The researchers assessed 14 randomized controlled trials, concluding the evidence is strong to justify current efforts to implement and disseminate Food Is Medicine programs. However, they acknowledged that the benefits of Food Is Medicine can be difficult to generalize across studies because of the broad variations in population, intervention design, duration of the program, and intensity of the intervention.

“A nutritious diet improves health outcomes; we know that clearly,” said Hilary Seligman, MD, MAS, a professor of medicine and epidemiology at the University of California, San Francisco, and lead author of the AHA statement. “We are still trying to figure out the best way for healthcare to help support patients in getting a healthy diet in a way that improves health outcomes, especially in the short term. Who should we be giving healthy food to? How, and for how long? These are some of the outstanding questions.”

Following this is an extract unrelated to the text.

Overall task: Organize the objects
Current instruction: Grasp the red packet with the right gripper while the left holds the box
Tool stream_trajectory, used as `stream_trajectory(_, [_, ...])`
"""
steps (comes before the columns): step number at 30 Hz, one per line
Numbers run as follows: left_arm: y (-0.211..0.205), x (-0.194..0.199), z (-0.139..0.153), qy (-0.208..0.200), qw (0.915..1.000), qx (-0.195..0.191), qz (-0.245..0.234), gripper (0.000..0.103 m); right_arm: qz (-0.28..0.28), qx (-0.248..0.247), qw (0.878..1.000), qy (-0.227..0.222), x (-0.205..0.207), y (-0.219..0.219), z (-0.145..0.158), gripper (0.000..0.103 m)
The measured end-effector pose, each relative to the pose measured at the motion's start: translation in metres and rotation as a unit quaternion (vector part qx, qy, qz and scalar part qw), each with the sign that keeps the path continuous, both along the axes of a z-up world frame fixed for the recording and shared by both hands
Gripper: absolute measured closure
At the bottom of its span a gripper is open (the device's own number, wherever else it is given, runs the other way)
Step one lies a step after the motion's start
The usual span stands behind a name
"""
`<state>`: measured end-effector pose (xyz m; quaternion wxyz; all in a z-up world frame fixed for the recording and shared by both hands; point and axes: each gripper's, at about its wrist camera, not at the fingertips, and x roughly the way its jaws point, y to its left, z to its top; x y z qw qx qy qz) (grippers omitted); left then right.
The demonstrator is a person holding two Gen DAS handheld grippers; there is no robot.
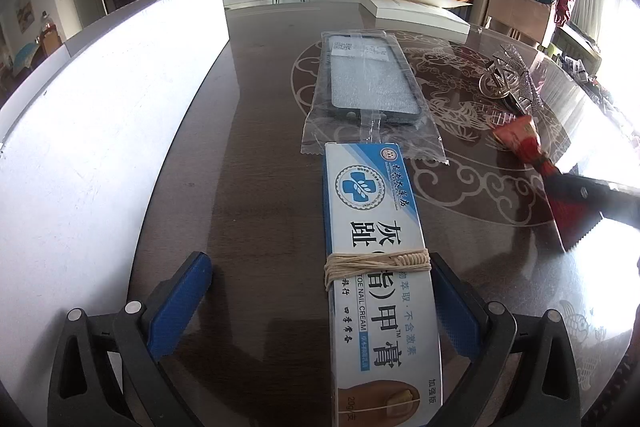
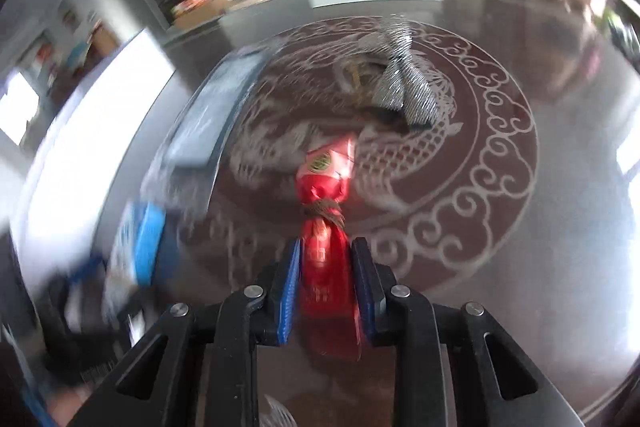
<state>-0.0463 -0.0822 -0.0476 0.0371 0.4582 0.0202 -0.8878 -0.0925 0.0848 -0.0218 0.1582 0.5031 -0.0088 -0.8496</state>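
Red candy packet (image 2: 325, 259) clenched in right hand-held gripper (image 2: 326, 283); left hand-held gripper (image 1: 316, 307) released w/ box (image 1: 380, 267) between.

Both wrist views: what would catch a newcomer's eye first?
The red foil packet, pinched between the right gripper and its blue fingers, tied with brown cord. Then the white-and-blue nail cream box, wound with string, lying between the open left gripper fingers. Beyond, a bagged phone case and a glittery bow lie on the patterned table.
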Motion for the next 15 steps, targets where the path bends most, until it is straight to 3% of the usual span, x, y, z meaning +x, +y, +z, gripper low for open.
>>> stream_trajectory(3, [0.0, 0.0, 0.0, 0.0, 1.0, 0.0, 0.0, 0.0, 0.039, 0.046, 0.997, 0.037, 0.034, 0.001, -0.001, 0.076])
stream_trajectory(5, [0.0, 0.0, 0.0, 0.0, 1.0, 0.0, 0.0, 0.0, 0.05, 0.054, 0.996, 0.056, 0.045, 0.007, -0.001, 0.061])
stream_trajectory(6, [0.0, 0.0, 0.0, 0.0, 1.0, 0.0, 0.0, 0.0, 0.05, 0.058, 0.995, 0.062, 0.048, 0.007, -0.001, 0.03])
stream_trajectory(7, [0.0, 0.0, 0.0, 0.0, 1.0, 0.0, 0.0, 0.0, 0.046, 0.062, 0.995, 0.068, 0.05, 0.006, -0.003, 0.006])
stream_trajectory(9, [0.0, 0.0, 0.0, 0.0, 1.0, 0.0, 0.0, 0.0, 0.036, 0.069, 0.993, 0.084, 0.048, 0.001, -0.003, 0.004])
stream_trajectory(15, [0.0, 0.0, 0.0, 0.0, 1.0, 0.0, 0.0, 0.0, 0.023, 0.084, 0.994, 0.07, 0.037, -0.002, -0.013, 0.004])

Cheaper Than a Trip to the Emergency Room

“We can say with confidence that Food Is Medicine programs help people manage chronic illness and diet-related diseases, reduce emergency visits, reduce amputations from diabetes, and beyond,” said Devon Klatell, MA , vice president of Food Initiatives at the Rockefeller Foundation, a national philanthropic organization.

Robust studies are starting to show well-designed, effectively implemented programs can bring down costs and reduce the need for expensive healthcare services. A recent study from Cleveland Clinic showed patients receiving medically tailored meals had fewer visits to the emergency department (ED) and inpatient hospital days, resulting in an average cost saving of about $12,000 per patient.

Another study of Medicaid beneficiaries in Massachusetts found nutrition support led to 23% fewer hospitalizations and 13% fewer ED visits. Among adults enrolled in the government-funded program for over 90 days between 2020 and 2023, average healthcare costs dropped by an average of more than $2500 per person.

“I think all clinicians are aware that problems like food insecurity and poor nutrition can harm health, but we’ve had few tools to be able to address these problems in clinical care,” said Seth Berkowitz, MD, MPH, an associate professor of medicine and vice chief for Research at the University of North Carolina at Chapel Hill.

photo of Seth Berkowitz
Seth Berkowitz, MD, MPH

Berkowitz, who is deputy scientific director for the AHA’s Health Care by Food initiative, said referring patients to these programs “really should be no different than placing a referral to a registered dietitian or nutritionist, or similar collaboration that clinicians engage in regularly.”

Grocery Bills in the Healthcare Budget?

A recent Rockefeller Foundation survey showed nearly 80% of the American public would be personally interested in Food Is Medicine programs. “We know that Americans want these programs,” Klatell said.

Patients and clinicians who participate in these programs like and recommend them, she added. The catch is getting policymakers to endorse the approach.

“Integrating food into healthcare delivery can improve health, help to manage costs, and in many ways is common sense — but it’s also a new ‘muscle’ that the healthcare system needs to build and adapt to,” she said.

“For some reason, programs in healthcare that are prevention-oriented or address social needs are often held to a cost standard,” Seligman said. “This is a double standard because we approve new medications for use based on whether they work — not whether they save money,” she said. “Healthy food can be more effective than medication in preventing and treating chronic disease, at least over the long term. This should be all we need to know to justify their cost.”

Seligman reported receiving honoraria from the AHA’s Feeding America program. Berkowitz reported receiving research grants from the National Institutes of Health, the North Carolina Department of Health and Human Services, the AHA, the American Diabetes Association, and Feeding America; personal fees from the Rockefeller Foundation and the Gretchen Swanson Center for Nutrition; and royalties from Johns Hopkins University Press.

Katherine Wandersee has more than 30 years’ experience as a medical writer for professional medical audiences.